● WHAT THE TASK REQUIRES: Your answer must be a word-for-word copy of the listing below, minus its pictures.

● DATA EXCERPT:
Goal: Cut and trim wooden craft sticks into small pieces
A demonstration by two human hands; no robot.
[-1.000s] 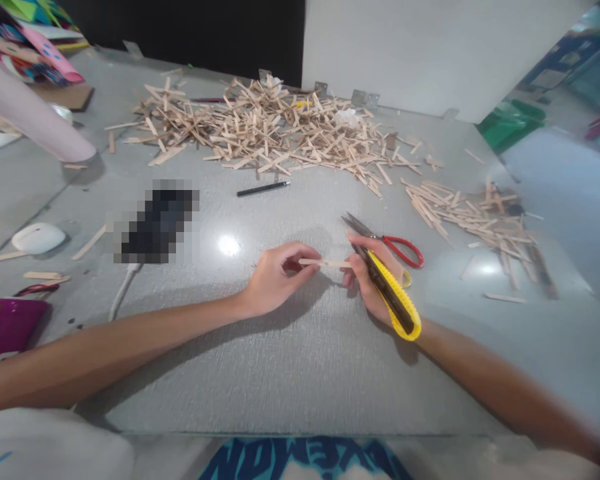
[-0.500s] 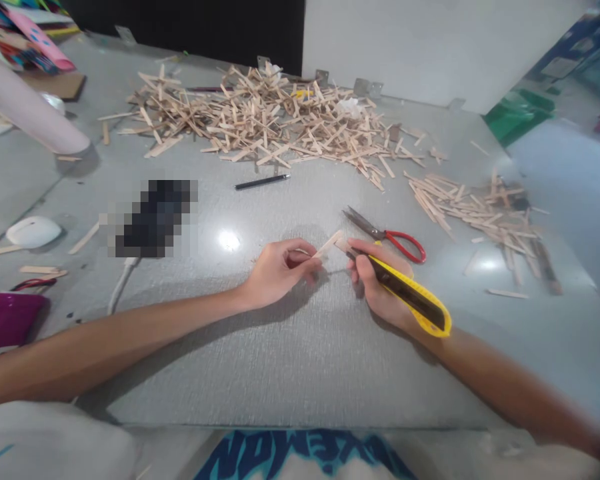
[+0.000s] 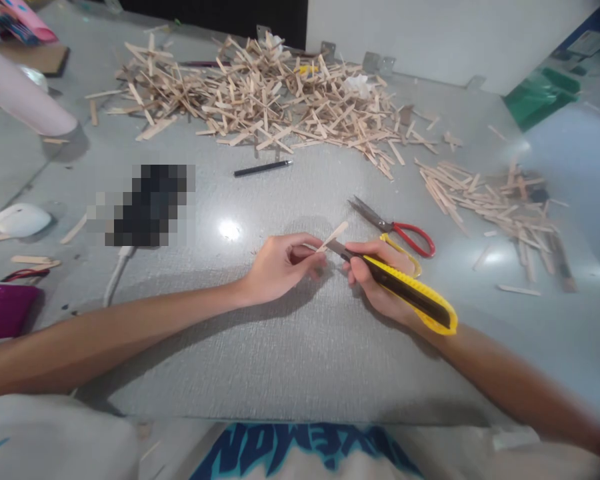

● SOLUTION TO THIS PROBLEM:
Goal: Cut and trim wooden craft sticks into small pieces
A demonstration by two human hands; no robot.
[-1.000s] 
[-0.500s] 
[+0.000s] 

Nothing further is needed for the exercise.